Converting an XLSX to TIFF does not observe page breaks

Our customer was having an issue with conversion not observing the page breaks they inserted into their spreadsheet. I created a rather extreme but much smaller version of their document to include here as well as some simplified code to attempt the conversion. In all cases attempted, one page was produced.
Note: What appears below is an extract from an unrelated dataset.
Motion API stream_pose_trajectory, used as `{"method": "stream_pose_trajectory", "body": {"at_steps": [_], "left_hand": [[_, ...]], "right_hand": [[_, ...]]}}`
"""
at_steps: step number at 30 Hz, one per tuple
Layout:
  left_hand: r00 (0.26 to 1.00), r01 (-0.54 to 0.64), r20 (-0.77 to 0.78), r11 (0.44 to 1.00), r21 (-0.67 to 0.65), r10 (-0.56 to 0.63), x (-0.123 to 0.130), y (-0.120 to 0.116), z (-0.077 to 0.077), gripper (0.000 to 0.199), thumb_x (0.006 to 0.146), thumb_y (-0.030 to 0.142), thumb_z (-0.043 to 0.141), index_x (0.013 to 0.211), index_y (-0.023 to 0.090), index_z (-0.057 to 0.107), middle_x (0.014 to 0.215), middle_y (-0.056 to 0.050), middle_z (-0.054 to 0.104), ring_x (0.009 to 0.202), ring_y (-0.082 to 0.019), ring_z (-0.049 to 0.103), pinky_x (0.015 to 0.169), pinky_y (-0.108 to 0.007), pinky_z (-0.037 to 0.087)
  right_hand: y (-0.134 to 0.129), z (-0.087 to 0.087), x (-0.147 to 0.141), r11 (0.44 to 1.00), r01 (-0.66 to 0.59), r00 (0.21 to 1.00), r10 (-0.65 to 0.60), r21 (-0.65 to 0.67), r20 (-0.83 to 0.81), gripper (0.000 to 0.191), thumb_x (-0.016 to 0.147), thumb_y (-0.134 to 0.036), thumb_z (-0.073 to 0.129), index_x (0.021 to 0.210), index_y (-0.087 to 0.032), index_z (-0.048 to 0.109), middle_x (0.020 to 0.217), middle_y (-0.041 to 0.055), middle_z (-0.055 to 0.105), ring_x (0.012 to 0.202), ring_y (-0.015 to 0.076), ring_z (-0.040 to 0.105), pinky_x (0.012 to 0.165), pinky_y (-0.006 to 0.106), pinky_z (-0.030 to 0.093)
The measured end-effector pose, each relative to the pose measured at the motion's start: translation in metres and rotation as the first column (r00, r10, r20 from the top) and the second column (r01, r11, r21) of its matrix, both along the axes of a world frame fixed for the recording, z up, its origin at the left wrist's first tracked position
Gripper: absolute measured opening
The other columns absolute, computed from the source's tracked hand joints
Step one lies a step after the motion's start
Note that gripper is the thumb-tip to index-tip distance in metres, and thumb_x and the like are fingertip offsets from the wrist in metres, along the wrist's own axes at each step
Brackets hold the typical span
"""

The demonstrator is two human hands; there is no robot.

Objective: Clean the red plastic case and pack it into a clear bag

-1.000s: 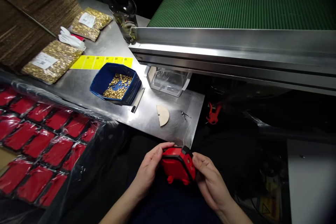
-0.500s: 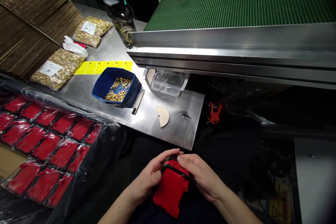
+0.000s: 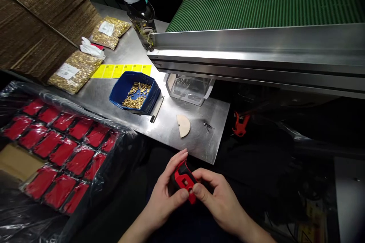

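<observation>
Between my two hands is a red and black plastic housing point(image 3: 185, 178), tilted so that an edge with a small square opening faces me. My left hand point(image 3: 168, 190) wraps its left side, thumb on the near edge and fingers along the far side. On the right side my right hand point(image 3: 218, 197) pinches it, with thumb and forefinger by the near corner. Fingers cover part of the housing. Just beyond my hands, on the metal table point(image 3: 196, 148), lie a pale half-round disc point(image 3: 184, 126) and a small metal tool point(image 3: 208, 126).
A blue bin point(image 3: 118, 93) holds small brass parts, beside a clear plastic bin point(image 3: 188, 89). Bags of brass parts point(image 3: 75, 72) and a bottle point(image 3: 141, 15) stand behind. A green conveyor point(image 3: 256, 7) crosses the back right. A plastic-lined box at left holds several red housings point(image 3: 80, 161).
The housing has been turned from its broad red face to its edge with the opening. My right thumb has moved down to the near corner. The view has shifted slightly left.
</observation>
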State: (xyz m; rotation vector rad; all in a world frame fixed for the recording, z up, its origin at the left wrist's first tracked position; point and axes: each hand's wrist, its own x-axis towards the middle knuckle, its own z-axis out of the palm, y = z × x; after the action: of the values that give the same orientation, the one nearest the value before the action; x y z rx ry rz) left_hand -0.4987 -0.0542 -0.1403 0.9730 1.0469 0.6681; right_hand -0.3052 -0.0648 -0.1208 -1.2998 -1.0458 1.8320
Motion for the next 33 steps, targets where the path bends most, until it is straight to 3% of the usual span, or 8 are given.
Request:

I could not find any options in SpreadsheetLoadOptions that would seem to help.

  public static void DoesNotObserveSpreadSheetPageBreaks(string sourceFile, string destFile)
  {
     var convertOptions = new ImageConvertOptions
     {
        Format = ImageFileType.Tiff,
        Grayscale = false,
        TiffOptions = { Compression = TiffCompressionMethods.Ccitt4 },
        HorizontalResolution = 400,
        VerticalResolution = 400,
     };

     using (var converter = new Converter(() => File.OpenRead(sourceFile))) 
     {
        converter.Convert(() => new FileStream(destFile, FileMode.OpenOrCreate), convertOptions);
     }
  }

pagebreaks.zip (7.2 KB)

Thanks
-Jonathan

1 Like

@jisabell

Using the code, source file you shared and API version 23.7, we are getting this output.zip (3.0 KB). Please let us know if this is the expected result.

That’s great to hear. We are using 23.9. Any idea why we’d get different results?

In the meantime, I will double check my test’s GroupDocs.Conversion.dll.

Apologies. My csproj has a hintpath for GroupDocs.Conversion.dll that doesn’t exist in the packages folder so the build is falling on the dll already in the output directory.

Hopefully, once I get paths in order, I’ll be on the version I actually thought I was.

Thanks

Alright. For some reason, when my project was set to net452, nuget did not want to put in the right path. I upped it to 462 and now it’s using the new dll; however, looks like a few types have disappeared.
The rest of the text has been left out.